__Exercise details__. Exactly as written, output the lines below starting from the first and ending with the line that contains "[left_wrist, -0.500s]"; omit pictures.

── Data provided ──

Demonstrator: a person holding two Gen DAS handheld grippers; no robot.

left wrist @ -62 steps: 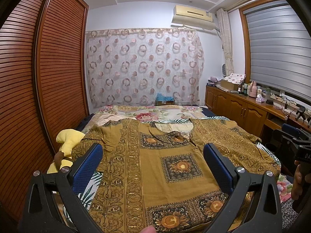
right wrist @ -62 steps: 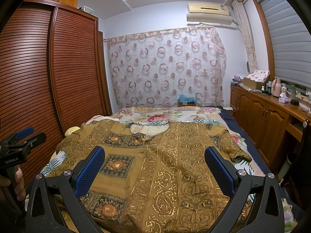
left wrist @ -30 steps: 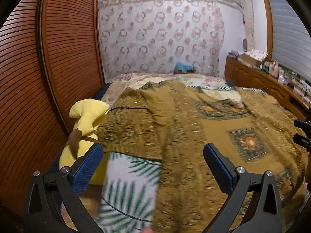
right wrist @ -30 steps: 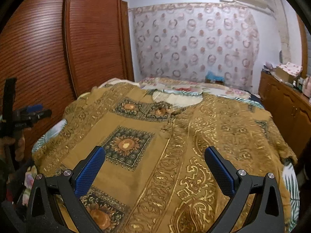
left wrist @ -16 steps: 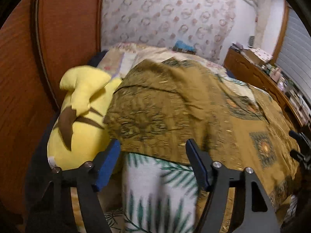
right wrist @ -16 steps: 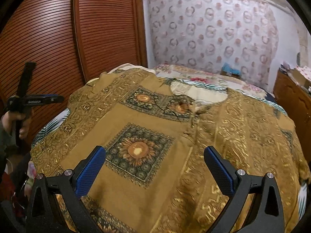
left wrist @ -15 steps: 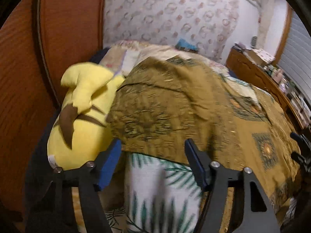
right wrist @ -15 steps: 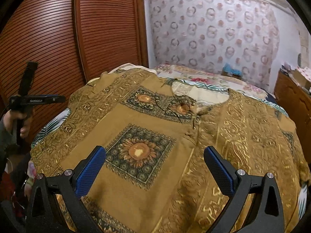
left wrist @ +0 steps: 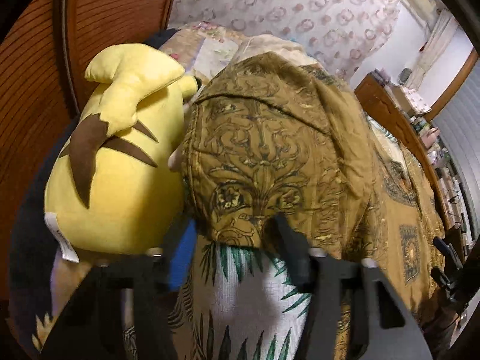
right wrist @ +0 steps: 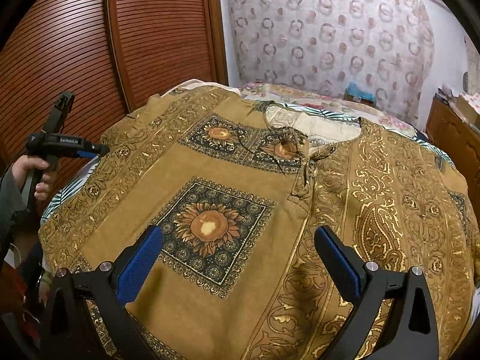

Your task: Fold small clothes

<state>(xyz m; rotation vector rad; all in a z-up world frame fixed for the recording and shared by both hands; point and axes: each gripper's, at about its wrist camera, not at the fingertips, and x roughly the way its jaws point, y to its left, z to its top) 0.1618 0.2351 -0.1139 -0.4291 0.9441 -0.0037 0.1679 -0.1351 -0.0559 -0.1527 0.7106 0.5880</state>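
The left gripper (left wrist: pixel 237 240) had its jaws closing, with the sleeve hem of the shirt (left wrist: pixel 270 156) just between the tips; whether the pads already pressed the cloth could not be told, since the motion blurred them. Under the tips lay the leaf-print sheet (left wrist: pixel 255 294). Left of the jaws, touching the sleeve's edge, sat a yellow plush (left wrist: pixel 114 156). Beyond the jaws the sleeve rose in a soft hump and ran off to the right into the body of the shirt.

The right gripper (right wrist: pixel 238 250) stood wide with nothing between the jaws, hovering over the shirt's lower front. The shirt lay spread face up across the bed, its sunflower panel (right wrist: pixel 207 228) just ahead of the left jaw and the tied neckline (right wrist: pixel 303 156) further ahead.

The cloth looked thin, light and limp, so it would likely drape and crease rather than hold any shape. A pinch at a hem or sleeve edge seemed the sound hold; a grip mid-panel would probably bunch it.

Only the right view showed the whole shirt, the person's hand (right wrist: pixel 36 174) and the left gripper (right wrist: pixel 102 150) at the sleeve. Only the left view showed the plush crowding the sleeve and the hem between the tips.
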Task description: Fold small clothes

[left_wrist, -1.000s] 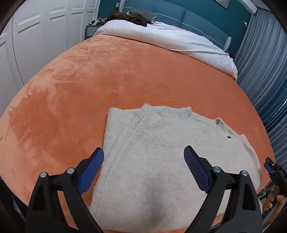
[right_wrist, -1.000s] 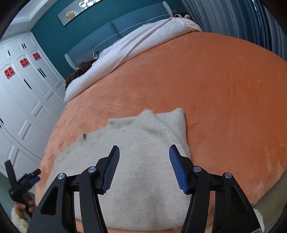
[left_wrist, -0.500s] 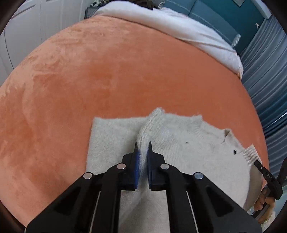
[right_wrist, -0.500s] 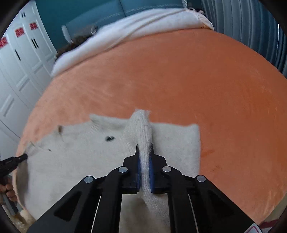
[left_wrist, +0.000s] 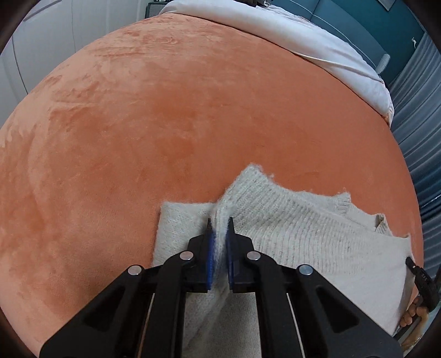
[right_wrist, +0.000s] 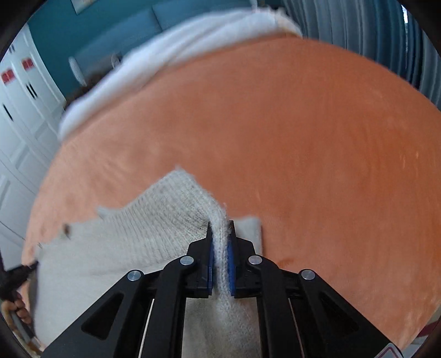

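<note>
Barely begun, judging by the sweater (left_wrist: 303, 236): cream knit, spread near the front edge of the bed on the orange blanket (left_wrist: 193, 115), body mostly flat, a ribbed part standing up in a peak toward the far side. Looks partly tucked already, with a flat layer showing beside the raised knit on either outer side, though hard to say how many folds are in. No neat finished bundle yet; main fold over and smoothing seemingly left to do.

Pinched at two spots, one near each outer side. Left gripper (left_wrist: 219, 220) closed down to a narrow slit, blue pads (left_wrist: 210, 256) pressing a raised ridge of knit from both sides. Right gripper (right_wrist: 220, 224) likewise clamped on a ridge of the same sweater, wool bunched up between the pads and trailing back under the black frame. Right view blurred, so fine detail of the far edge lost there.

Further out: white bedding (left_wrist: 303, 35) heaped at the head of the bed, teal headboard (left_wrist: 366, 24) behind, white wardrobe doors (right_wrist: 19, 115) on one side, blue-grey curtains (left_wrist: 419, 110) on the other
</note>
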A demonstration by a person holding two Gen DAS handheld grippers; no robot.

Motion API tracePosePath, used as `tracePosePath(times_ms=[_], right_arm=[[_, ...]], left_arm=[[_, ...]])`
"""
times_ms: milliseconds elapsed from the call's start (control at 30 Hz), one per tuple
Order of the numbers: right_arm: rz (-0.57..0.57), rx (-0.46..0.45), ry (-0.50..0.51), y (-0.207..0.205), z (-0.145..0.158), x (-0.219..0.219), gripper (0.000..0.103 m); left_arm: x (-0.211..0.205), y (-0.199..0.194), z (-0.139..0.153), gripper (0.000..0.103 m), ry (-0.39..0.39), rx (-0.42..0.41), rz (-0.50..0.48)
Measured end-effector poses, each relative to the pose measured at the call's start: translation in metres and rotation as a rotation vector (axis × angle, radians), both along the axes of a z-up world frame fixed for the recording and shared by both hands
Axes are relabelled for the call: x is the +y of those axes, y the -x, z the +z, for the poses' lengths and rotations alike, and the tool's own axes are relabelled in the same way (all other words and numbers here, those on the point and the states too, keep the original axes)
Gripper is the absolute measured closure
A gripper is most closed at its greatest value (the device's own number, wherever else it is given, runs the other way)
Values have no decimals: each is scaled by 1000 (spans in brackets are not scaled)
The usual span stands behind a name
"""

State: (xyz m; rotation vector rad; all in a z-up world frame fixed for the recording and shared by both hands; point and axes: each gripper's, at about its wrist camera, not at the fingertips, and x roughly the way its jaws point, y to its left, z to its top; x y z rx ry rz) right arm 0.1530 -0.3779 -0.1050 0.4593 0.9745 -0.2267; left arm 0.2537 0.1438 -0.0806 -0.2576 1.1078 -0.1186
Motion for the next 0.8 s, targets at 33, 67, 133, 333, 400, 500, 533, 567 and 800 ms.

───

__Expected answer__.
Demonstrator: a person holding two Gen DAS handheld grippers; no robot.

left wrist @ -62 steps: 
right wrist @ -62 steps: 
left wrist @ -30 steps: 
right wrist @ -30 steps: 
left wrist @ -16 steps: 
right wrist @ -16 steps: 
left wrist @ -15 steps: 
right wrist @ -15 steps: 
left wrist @ +0 steps: 
right wrist @ +0 steps: 

Your task: Fold small clothes

<state>(xyz m; rotation vector rad; all in a z-up world frame fixed for the recording and shared by both hands; point and axes: each gripper's, at about its wrist camera, not at the fingertips, and x roughly the way its jaws point, y to its left, z to its top) 0.1618 0.2351 -0.1139 -0.4291 0.9441 -0.0037 0.1679 -0.1351 -0.0559 -0.1527 0.7106 0.5880</state>
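The left gripper (left wrist: pixel 237 240) had its jaws closing, with the sleeve hem of the shirt (left wrist: pixel 270 156) just between the tips; whether the pads already pressed the cloth could not be told, since the motion blurred them. Under the tips lay the leaf-print sheet (left wrist: pixel 255 294). Left of the jaws, touching the sleeve's edge, sat a yellow plush (left wrist: pixel 114 156). Beyond the jaws the sleeve rose in a soft hump and ran off to the right into the body of the shirt.

The right gripper (right wrist: pixel 238 250) stood wide with nothing between the jaws, hovering over the shirt's lower front. The shirt lay spread face up across the bed, its sunflower panel (right wrist: pixel 207 228) just ahead of the left jaw and the tied neckline (right wrist: pixel 303 156) further ahead.

The cloth looked thin, light and limp, so it would likely drape and crease rather than hold any shape. A pinch at a hem or sleeve edge seemed the sound hold; a grip mid-panel would probably bunch it.

Only the right view showed the whole shirt, the person's hand (right wrist: pixel 36 174) and the left gripper (right wrist: pixel 102 150) at the sleeve. Only the left view showed the plush crowding the sleeve and the hem between the tips.
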Task description: Fold small clothes

[left_wrist, -1.000s] 
[right_wrist, -1.000s] 
[left_wrist, -0.500s] 

Nothing else is required for this exercise.